* Source records

______________________________

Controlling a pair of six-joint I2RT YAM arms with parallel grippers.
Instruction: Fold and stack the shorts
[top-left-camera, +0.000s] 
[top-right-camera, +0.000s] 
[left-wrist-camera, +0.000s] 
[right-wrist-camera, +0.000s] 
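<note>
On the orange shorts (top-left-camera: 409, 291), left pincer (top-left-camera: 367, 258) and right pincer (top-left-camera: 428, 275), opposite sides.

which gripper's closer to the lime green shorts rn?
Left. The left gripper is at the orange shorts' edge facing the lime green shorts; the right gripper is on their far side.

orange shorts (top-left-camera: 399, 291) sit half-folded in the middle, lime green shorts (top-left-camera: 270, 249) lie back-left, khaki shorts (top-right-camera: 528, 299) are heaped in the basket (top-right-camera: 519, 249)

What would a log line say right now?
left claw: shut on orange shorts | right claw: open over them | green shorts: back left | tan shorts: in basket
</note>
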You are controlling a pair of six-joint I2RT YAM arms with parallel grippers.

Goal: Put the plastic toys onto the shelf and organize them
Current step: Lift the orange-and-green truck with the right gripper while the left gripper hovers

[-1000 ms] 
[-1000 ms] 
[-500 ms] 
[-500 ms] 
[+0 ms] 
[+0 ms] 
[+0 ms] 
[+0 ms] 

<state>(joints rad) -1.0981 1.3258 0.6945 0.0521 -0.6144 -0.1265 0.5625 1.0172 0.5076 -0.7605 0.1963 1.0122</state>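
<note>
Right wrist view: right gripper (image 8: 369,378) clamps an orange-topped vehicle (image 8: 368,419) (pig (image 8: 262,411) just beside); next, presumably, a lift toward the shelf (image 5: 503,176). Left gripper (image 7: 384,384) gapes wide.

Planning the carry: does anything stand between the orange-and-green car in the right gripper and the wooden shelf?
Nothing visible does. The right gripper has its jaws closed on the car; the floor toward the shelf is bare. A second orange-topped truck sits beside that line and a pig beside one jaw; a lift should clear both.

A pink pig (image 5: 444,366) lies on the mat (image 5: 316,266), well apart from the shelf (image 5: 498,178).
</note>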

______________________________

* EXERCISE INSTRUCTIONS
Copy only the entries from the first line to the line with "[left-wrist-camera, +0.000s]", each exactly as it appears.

* ANSWER TO THE EXERCISE
Controlling a pair of six-joint I2RT YAM arms with parallel grippers.
Instruction: Fold and stack the shorts
[top-left-camera, +0.000s] 
[top-right-camera, +0.000s] 
[left-wrist-camera, +0.000s] 

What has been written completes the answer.